Improving seniors’ home care with wireless technology
VICTORIA, BC. An innovative clinical trial of aging in place technology led by the University of Victoria’s Centre on Aging—in collaboration with key partners Island Health, Cerner Corporation and Ayogo—will soon allow nurses and doctors to better monitor the health of Victoria-area seniors with complex care who wish to stay in their own homes.
Funding for the four-year $750,000 project, with additional matching funds from industry partners, was announced March 3 by the Canadian Institutes of Health Research (CIHR) as part of its e-Health Innovation Partnership Program (eHIPP) in collaboration with the National Research Council of Canada Industrial Research Assistance Program. The eHealth fund supports projects aimed at improving the accessibility, coordination and affordability of health care through internet and related technologies.
Whenever possible, most of us prefer a home environment to a hospital stay. Technology already exists to evaluate blood pressure, glucose, activity, weight and other health measures in a home setting. But as the complexity of health care needs increases, especially after surgery or acute care hospitalization, staying at home becomes more challenging.
Aging in Place Technology
As part of the first phase of the project, industry partner Ayogo will create the aging in place technology using the Ayogo Empower™ platform.
The tablet-based apps will test cognitive functioning and engage patients in their own care.
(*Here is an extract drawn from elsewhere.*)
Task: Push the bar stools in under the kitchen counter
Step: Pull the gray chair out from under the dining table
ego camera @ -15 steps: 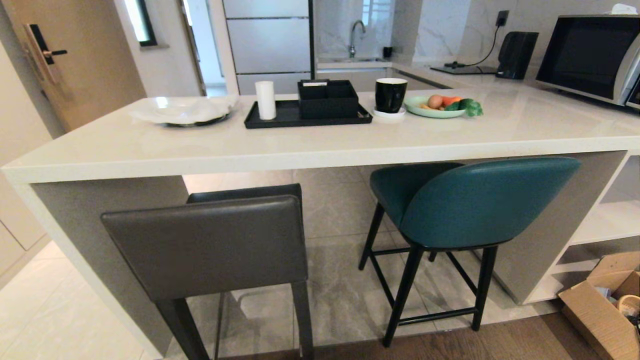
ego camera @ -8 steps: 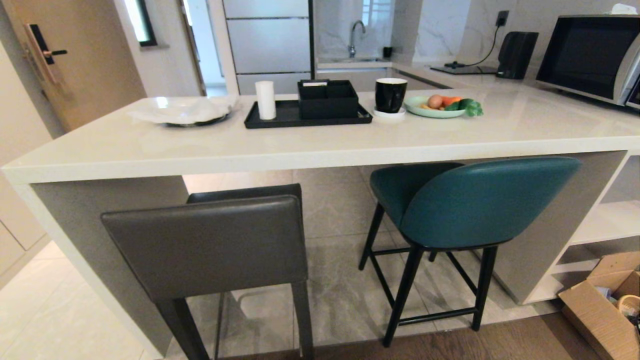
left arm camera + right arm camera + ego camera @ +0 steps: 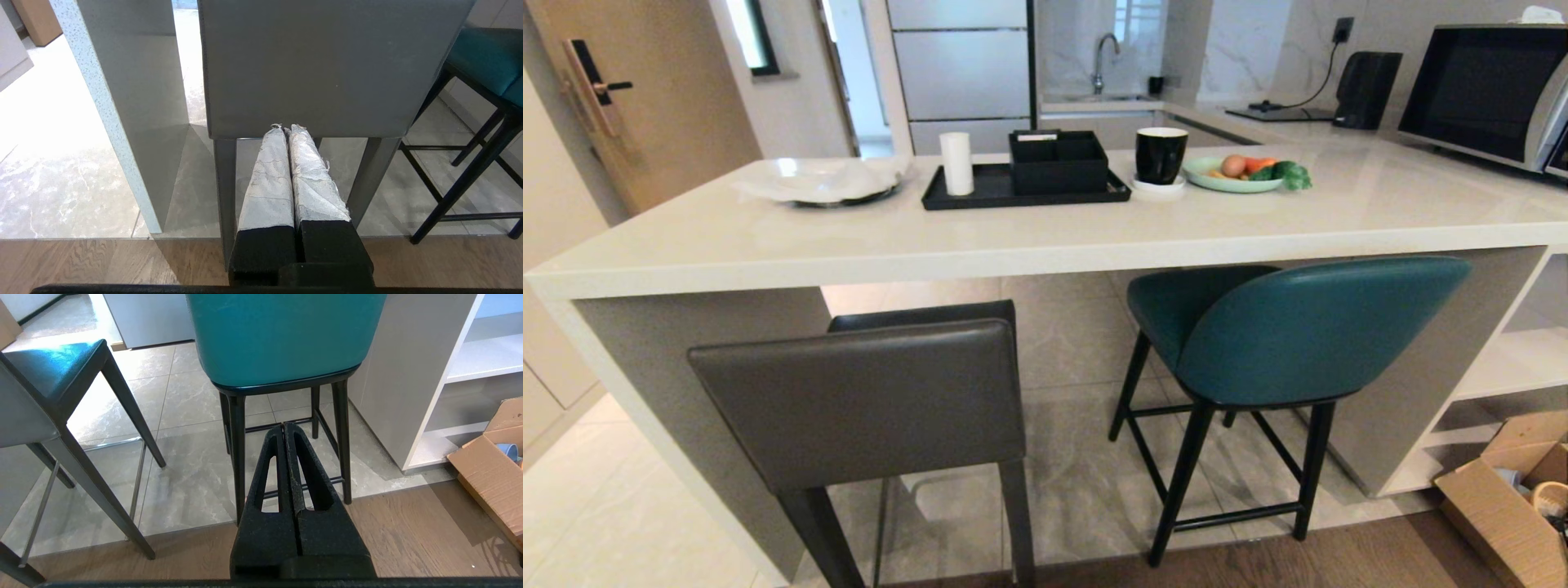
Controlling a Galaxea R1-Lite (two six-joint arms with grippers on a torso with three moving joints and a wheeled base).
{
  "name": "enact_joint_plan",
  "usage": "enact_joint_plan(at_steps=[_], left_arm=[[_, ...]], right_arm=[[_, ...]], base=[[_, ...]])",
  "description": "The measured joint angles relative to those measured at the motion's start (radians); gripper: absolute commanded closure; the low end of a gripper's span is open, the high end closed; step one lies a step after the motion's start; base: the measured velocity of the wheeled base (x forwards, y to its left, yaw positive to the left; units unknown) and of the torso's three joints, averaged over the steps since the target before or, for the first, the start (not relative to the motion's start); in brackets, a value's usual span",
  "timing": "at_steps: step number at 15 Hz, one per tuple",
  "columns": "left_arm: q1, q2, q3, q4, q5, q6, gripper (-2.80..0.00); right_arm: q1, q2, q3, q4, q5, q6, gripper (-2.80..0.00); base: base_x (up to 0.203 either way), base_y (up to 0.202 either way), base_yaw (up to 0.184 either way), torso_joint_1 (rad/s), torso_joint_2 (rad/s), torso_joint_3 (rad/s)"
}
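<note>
Two bar stools stand at the kitchen counter (image 3: 1029, 245), a long white stone slab. The dark-grey boxy stool (image 3: 862, 400) is on the left, its back toward me, and its seat is only partly under the slab. The teal stool (image 3: 1298, 327) with thin black legs stands on the right, turned a little, its seat partly under the slab. Neither arm shows in the head view. My left gripper (image 3: 287, 128), its fingers wrapped in white tape, is shut and points at the grey stool's back (image 3: 327, 65). My right gripper (image 3: 284, 425) is shut, empty, and points below the teal stool's back (image 3: 282, 335).
The counter carries a white plate (image 3: 821, 180), a black tray (image 3: 1013, 192) with a box, a black cup (image 3: 1161, 153), a plate of vegetables (image 3: 1241, 173) and a microwave (image 3: 1486, 90). White shelves (image 3: 1515, 359) close the counter's right end. An open cardboard box (image 3: 1503, 506) sits on the wood floor.
</note>
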Motion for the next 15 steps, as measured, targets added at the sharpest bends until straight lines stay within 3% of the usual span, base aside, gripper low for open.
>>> enact_joint_plan(at_steps=[4,7,12,15], left_arm=[[0.0,0.0,0.0,0.0,0.0,0.0,0.0],[-0.001,0.0,0.0,0.0,0.0,0.0,0.0],[-0.001,0.0,-0.008,-0.013,0.005,0.001,0.0],[0.0,0.0,-0.073,0.039,0.063,0.001,0.0]], right_arm=[[0.0,0.0,0.0,0.0,0.002,-0.01,0.0],[0.0,0.0,0.0,0.001,0.008,-0.072,0.0],[0.0,0.009,-0.064,0.014,0.003,-0.077,0.0],[0.0,0.056,-0.105,0.016,0.008,-0.066,0.0]], base=[[0.0,0.0,0.0,0.0,0.0,0.0],[0.0,0.0,0.0,0.0,0.0,0.0],[0.0,0.0,0.0,0.0,0.0,0.0],[0.0,0.0,0.0,0.0,0.0,0.0]])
To assess how seniors are faring as they age in place, the technology fosters daily self-reporting of well-being, health, mobility and physical activity, as well as levels of pain and stress.
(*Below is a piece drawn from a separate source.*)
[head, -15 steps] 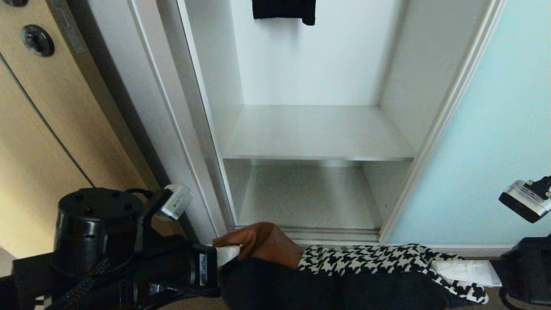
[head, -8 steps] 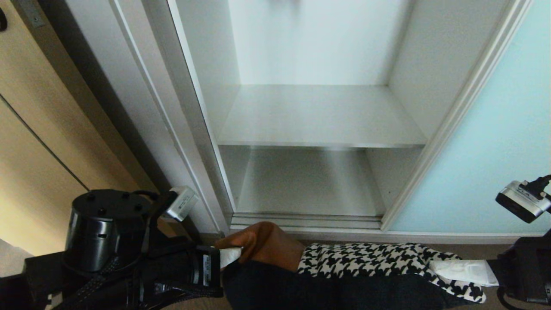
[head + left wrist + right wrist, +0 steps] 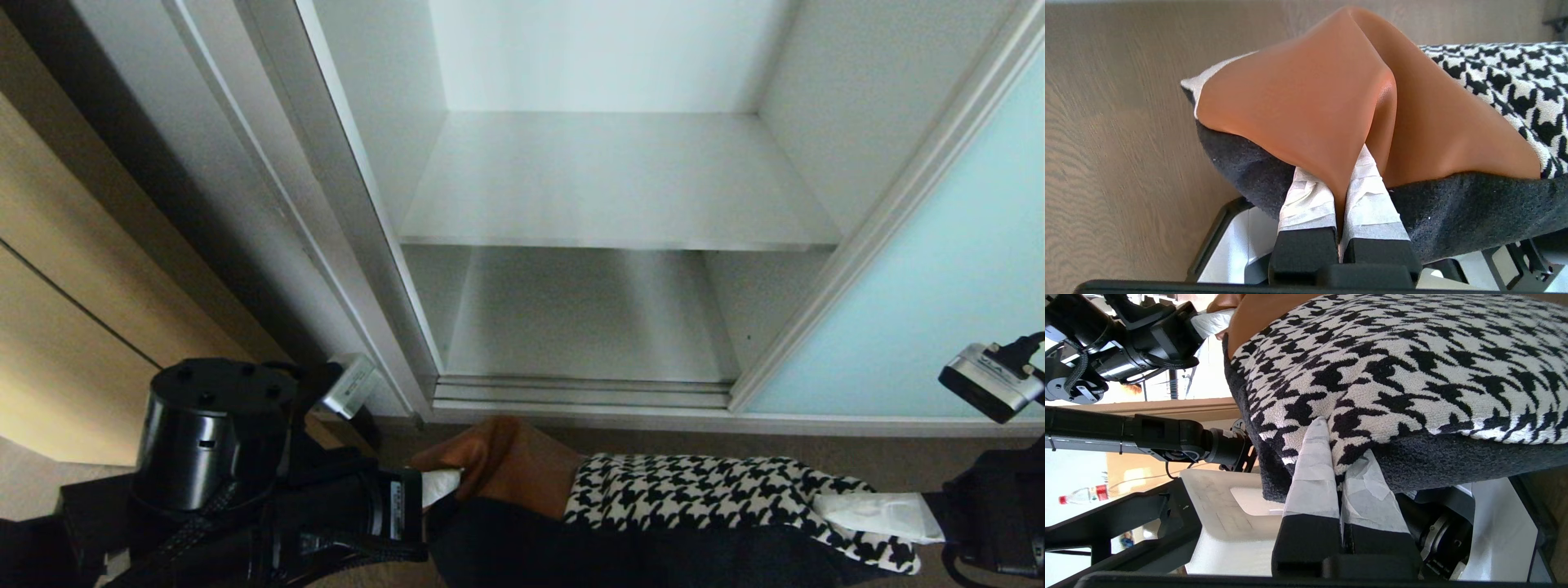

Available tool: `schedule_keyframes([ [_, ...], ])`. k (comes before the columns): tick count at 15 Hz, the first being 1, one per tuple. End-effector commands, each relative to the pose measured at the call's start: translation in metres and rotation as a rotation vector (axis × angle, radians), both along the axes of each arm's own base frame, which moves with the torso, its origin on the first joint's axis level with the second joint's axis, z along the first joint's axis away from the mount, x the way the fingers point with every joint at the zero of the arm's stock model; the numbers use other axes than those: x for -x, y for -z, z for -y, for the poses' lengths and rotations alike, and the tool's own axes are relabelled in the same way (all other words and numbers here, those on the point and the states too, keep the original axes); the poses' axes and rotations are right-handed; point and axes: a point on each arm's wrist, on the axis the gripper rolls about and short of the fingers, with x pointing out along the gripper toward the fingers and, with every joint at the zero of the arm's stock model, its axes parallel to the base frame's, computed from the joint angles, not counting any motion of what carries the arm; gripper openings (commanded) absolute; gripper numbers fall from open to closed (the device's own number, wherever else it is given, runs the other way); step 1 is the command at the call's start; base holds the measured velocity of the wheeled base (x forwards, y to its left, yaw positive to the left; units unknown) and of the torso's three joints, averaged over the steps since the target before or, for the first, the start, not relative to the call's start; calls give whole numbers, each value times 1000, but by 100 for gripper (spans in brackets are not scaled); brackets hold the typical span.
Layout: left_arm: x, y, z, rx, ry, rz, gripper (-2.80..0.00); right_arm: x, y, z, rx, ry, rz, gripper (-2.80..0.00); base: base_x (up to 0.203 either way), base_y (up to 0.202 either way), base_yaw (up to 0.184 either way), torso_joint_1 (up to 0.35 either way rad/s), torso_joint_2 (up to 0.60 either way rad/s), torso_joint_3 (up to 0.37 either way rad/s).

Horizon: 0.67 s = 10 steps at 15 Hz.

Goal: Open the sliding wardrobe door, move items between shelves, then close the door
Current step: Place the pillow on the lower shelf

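Observation:
The cushion [image 3: 694, 498] hangs level between my two grippers, low in front of the open wardrobe, in the head view. My left gripper [image 3: 441, 483] is shut on its tan leather end [image 3: 1310, 94], pinching a fold between the taped fingertips [image 3: 1306, 192]. My right gripper [image 3: 873, 516] is shut on the houndstooth end [image 3: 1412, 367], its fingertips [image 3: 1312, 465] pressed into the fabric. The pale aqua sliding wardrobe door [image 3: 922, 310] stands slid aside at the right. Two bare white shelves show inside, an upper one [image 3: 612, 180] and a lower one [image 3: 588, 318].
A light-brown wooden door [image 3: 73, 310] stands to the left of the wardrobe's white frame [image 3: 326, 229]. The silvery floor track [image 3: 580, 392] runs just beyond the cushion. Wood-grain floor [image 3: 1106, 122] lies below, and the left arm [image 3: 1126, 330] shows in the right wrist view.
The whole head view has shifted: the wardrobe slides up the picture and the black garment leaves its top edge, so the camera moved. Both grippers keep their hold on the cushion.

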Motion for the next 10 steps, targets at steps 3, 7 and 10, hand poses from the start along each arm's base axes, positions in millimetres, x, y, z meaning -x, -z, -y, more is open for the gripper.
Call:
schedule_keyframes([
  [3, -3, 7, 2, -14, 1, -23, -280, -1, 1, 0, -3, -5, -7, -280, 0, 0, 0, 4, 7, -196],
  [7, -3, 8, 2, -14, 3, -24, -280, -3, 3, -1, -3, -3, -2, -280, 0, 0, 0, 4, 2, -193],
  [10, -4, 9, 3, -17, 2, -26, -280, -3, 4, -1, -4, -5, -1, -280, 0, 0, 0, 4, 7, -193],
])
Another industry partner, Cerner, will develop the interface needed to integrate and display the information to home and community care teams.
“This is the beginning of another exciting partnership between UVic and Island Health in building what we call a ‘learning health care system’ that integrates new discoveries with an ongoing evaluation of best practices,” says Scott Hofer, director of UVic’s Centre on Aging. “This study will allow us to evaluate how well this additional information about an individual’s health and well-being can be used to tailor care for individuals living at home—with the outcome being a reduction in hospitalizations.”
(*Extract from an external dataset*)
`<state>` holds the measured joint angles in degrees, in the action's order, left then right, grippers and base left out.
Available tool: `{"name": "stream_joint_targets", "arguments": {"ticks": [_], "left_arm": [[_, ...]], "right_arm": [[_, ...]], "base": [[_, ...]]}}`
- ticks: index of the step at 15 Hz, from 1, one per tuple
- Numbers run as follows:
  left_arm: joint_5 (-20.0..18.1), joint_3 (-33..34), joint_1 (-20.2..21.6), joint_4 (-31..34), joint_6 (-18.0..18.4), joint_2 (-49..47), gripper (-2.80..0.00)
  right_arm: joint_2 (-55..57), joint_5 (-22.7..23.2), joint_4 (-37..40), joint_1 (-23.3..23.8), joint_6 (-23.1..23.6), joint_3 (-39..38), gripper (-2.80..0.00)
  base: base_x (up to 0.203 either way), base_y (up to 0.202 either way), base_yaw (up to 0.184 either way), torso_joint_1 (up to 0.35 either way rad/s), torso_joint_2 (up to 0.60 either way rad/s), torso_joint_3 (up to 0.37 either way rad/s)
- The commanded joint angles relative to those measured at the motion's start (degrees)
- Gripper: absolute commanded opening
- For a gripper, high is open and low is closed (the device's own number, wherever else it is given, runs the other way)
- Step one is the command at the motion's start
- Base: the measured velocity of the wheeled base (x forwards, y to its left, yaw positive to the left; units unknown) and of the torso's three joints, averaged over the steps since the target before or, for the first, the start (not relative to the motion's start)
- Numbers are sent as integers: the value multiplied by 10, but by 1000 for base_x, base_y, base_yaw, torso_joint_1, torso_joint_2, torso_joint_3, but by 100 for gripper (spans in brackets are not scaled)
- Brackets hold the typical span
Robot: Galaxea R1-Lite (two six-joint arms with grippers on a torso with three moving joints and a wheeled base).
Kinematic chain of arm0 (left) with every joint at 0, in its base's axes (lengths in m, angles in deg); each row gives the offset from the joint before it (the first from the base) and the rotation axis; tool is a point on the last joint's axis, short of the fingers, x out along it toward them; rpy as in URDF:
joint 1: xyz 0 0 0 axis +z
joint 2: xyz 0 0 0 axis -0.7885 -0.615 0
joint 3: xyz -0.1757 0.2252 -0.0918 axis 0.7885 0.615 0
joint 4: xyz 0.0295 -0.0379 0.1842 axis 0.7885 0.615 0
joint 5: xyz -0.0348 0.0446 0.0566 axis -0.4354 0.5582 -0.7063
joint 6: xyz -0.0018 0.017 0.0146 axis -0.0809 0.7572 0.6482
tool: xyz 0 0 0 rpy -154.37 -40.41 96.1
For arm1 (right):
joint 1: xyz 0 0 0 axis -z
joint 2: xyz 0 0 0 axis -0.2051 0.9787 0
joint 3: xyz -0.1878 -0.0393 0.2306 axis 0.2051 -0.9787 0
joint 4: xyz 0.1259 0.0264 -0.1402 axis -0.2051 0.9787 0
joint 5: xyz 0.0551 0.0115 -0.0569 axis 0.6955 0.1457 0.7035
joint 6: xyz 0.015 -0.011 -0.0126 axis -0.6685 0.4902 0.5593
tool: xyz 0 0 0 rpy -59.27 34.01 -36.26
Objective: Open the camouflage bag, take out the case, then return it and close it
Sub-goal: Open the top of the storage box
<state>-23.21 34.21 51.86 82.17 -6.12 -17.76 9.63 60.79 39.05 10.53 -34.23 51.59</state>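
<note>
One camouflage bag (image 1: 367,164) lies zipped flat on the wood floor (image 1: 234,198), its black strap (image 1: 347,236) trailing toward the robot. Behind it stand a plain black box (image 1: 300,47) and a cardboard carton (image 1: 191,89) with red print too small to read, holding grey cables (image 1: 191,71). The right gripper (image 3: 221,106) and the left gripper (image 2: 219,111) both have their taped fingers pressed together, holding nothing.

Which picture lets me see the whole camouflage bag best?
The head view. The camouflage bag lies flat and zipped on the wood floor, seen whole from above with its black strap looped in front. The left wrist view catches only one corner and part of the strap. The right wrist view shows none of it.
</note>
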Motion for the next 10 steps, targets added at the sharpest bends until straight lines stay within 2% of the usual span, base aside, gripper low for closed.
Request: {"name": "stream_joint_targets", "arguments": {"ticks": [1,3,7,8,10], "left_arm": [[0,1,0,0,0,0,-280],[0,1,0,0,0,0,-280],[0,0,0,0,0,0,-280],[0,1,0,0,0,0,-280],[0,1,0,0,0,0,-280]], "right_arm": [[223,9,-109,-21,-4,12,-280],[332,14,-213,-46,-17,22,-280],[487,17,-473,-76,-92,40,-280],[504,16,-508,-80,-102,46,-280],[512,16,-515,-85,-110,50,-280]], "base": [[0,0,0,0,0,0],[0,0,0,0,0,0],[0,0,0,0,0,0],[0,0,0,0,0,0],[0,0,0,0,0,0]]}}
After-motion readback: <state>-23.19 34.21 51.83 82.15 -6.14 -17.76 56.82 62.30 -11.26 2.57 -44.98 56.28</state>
Hofer is a psychologist who studies long-term changes in cognition and health related to dementia and other age-related conditions. Along with Hofer, the project’s co-principal investigators are: family physician Morgan Price, who teaches health informatics at UVic and is an affiliate with the university’s Division of Medical Sciences; and Jens Weber, a UVic software engineer.
UVic’s Centre on Aging draws on the expertise and experiences of researchers across campus, governments, health organizations and practitioners to understand the social, psychological, environmental and cultural factors that affect us as we age, and apply that new knowledge to health care policy and practice.